DESCRIPTION OF THE TASK - Skip every picture and copy only the lines from the one containing "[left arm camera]" to the final line of the records below.

+ + + + +

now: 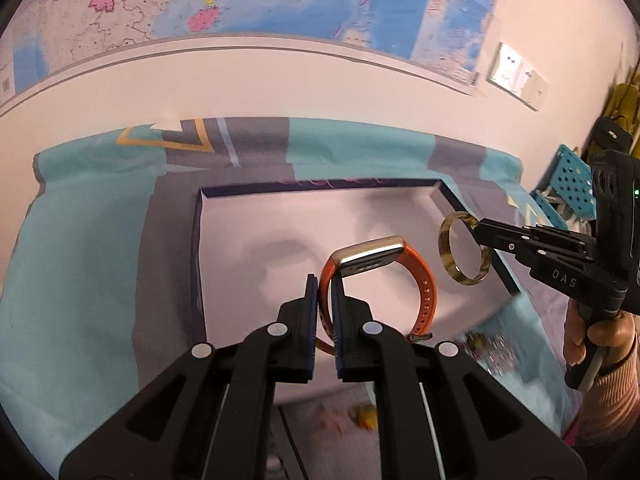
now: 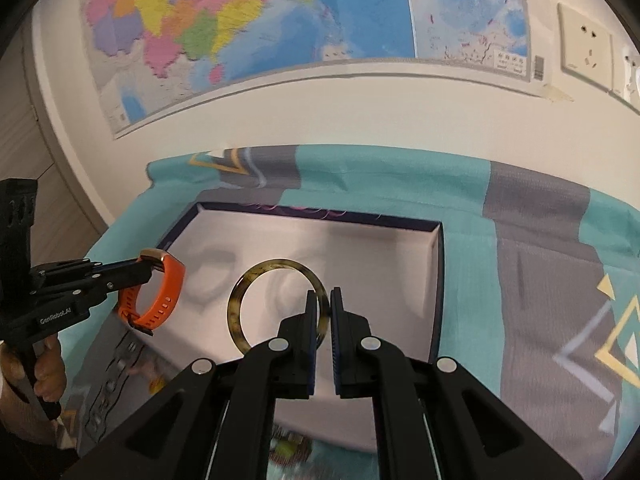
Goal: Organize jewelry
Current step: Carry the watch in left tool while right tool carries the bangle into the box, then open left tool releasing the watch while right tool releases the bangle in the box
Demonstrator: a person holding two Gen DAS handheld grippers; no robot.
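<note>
My left gripper [image 1: 325,294] is shut on the strap of an orange wristband [image 1: 424,280] with a gold face, held in the air over the near part of a shallow white-lined box [image 1: 280,220]. From the right wrist view the left gripper [image 2: 150,266] and the wristband [image 2: 170,292] hang over the box's [image 2: 380,248] left edge. My right gripper [image 2: 324,304] is shut on the rim of a tortoiseshell bangle [image 2: 240,300], lifted above the box floor. In the left wrist view the right gripper [image 1: 478,229] holds the bangle [image 1: 464,254] over the box's right side.
The box sits on a teal and grey patterned cloth [image 1: 88,248]. Small blurred jewelry pieces [image 1: 488,348] lie on the cloth near the box's front. A blue perforated crate [image 1: 568,184] stands to the right. A wall with a map [image 2: 260,20] is behind.
</note>
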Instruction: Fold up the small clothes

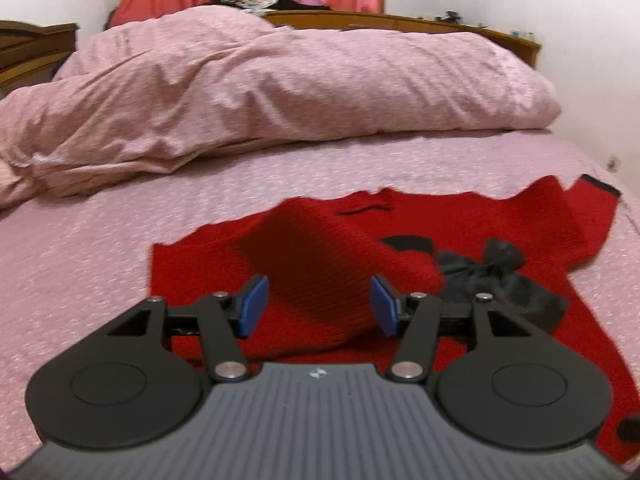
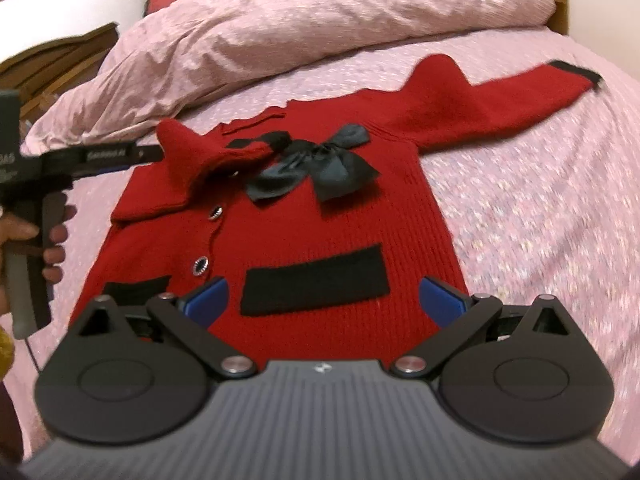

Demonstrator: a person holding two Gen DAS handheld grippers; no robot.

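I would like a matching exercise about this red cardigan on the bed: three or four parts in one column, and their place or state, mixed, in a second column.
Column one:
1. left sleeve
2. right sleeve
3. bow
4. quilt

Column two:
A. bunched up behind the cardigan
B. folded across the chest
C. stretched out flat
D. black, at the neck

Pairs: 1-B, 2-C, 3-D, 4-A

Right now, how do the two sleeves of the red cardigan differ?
The folded sleeve lies across the chest, its cuff by the black bow, and looks bunched; the outstretched sleeve lies out flat on the bedsheet. The left gripper is at the folded sleeve; nothing touches the outstretched one. Both are red knit with a black cuff.
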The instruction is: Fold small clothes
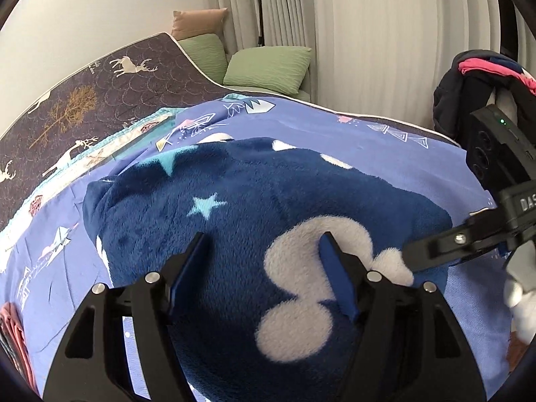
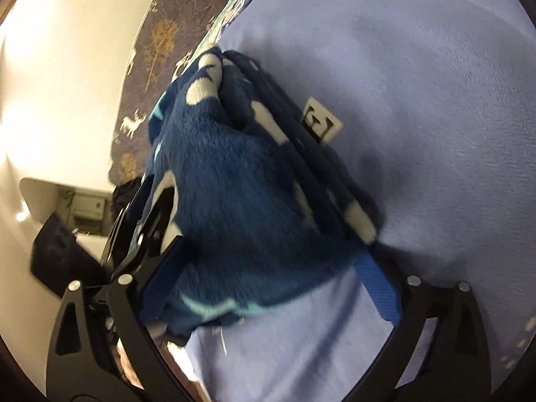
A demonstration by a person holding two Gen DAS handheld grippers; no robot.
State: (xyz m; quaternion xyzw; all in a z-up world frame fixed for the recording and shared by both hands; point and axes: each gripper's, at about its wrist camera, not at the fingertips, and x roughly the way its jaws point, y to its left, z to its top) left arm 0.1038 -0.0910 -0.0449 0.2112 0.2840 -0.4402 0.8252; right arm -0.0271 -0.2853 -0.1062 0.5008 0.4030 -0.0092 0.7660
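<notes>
Fleece garment (image 1: pixel 254 201) lies flat, long axis running left-right across bedsheet (image 1: pixel 301 117).

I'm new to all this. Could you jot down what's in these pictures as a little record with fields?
Place: a bed with a light blue patterned sheet
Garment: dark blue fleece garment with white shapes and pale stars, lying bunched on the sheet
Left gripper: jaws apart above the fleece, pinching nothing
Right gripper: jaws wide, fleece lying between them, not pinched
Background: two green cushions, curtains, a pile of dark and pink clothes
</notes>
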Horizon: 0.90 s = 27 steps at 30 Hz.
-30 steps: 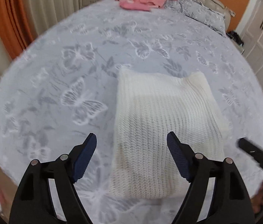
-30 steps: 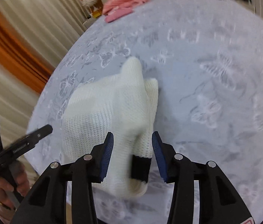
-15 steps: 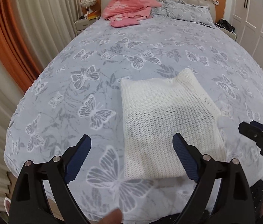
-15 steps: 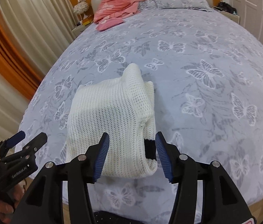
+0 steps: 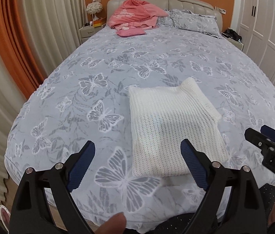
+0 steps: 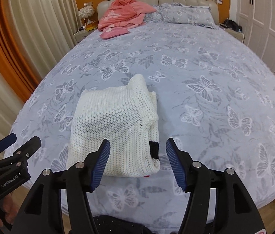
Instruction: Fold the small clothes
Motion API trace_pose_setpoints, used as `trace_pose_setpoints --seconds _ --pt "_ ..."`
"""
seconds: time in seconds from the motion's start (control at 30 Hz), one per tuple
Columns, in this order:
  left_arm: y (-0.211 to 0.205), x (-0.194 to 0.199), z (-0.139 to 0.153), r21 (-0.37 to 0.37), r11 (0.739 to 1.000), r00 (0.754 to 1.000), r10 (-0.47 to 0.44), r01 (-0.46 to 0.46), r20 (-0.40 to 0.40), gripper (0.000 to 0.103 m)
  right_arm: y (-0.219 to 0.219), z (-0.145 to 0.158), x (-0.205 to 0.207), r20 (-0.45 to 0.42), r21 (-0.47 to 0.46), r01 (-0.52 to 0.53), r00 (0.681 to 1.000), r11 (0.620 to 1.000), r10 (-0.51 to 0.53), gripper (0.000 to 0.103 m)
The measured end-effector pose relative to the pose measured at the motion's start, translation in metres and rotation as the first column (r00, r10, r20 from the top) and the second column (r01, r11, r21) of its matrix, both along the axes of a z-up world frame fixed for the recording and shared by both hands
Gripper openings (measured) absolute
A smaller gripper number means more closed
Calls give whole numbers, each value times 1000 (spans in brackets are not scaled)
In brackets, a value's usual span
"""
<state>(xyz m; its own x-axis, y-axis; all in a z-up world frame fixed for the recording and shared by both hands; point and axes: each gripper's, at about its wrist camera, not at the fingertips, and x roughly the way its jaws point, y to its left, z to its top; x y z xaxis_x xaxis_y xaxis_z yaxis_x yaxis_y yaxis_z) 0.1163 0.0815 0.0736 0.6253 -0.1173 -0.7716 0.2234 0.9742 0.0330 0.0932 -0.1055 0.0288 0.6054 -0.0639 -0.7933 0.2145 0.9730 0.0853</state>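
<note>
Folded cream knitted sweater (image 5: 172, 128) lies on the butterfly-print bed (image 5: 118, 62), long axis pointing away, ahead of both spread, empty grippers; right gripper (image 6: 137, 159), lately widening, nearer than left gripper (image 5: 137, 161).

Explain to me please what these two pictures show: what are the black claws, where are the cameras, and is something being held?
A person holds one two-finger gripper in each hand; there is no robot arm. Each picture comes from a camera on one gripper, looking along its fingers. The left gripper is open and empty. The right gripper has just been opening and grips nothing. A folded white knit sweater lies on the butterfly bedspread. Pink clothes lie near the headboard.
</note>
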Motion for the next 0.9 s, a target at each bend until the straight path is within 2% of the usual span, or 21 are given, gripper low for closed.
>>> trace_pose_setpoints --seconds 0.4,0.9 --pt "2 -13 -3 -6 1000 1000 -1 1 3 87 8 -12 -16 -27 -10 29 999 1000 -29 61" --pt "9 -21 -9 8 1000 1000 24 -24 2 87 16 -16 -20 -38 -8 6 999 1000 -7 62"
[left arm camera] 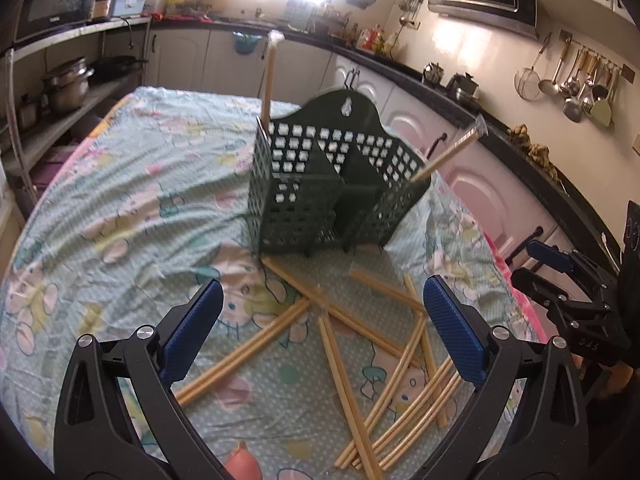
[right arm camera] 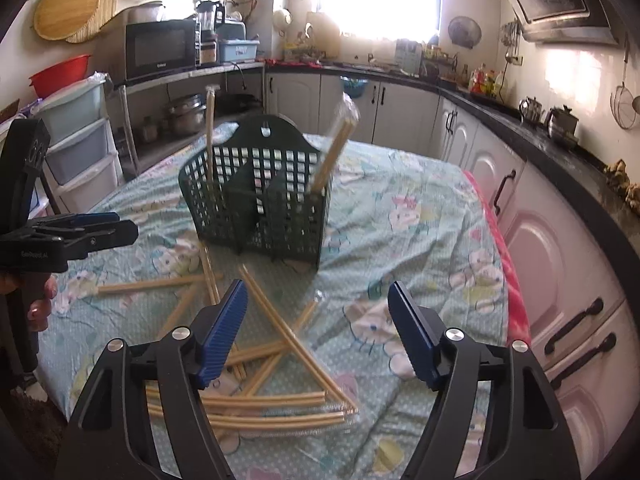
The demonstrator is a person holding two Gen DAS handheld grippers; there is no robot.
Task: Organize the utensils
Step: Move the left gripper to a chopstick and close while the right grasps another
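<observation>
While both the left gripper (left arm camera: pixel 322 320) and right gripper (right arm camera: pixel 318 328) hover with open, empty jaws, loose pale wooden chopsticks (right arm camera: pixel 280 404) lie low in the frame on the cloth-covered surface (left arm camera: pixel 120 184), so picking one for the dark green perforated plastic holder (left arm camera: pixel 320 184) seems next.

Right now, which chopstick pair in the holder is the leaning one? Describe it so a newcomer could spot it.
Start at the floral tablecloth and find the dark green perforated holder standing on it. Two wrapped chopstick pairs stick out of it. The leaning pair sits in the right end compartment and tilts right, while the other pair stands nearly upright at the left end.
</observation>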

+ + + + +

REPLY TO THE EXERCISE -
[left arm camera] 
[right arm camera] 
The demonstrator is a person holding two Gen DAS handheld grippers; there is no robot.
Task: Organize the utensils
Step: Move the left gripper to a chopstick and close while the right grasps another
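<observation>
While both the left gripper (left arm camera: pixel 322 320) and right gripper (right arm camera: pixel 318 328) hover with open, empty jaws, loose pale wooden chopsticks (right arm camera: pixel 280 404) lie low in the frame on the cloth-covered surface (left arm camera: pixel 120 184), so picking one for the dark green perforated plastic holder (left arm camera: pixel 320 184) seems next.

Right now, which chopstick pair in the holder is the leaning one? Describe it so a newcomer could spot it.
Start at the floral tablecloth and find the dark green perforated holder standing on it. Two wrapped chopstick pairs stick out of it. The leaning pair sits in the right end compartment and tilts right, while the other pair stands nearly upright at the left end.
</observation>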

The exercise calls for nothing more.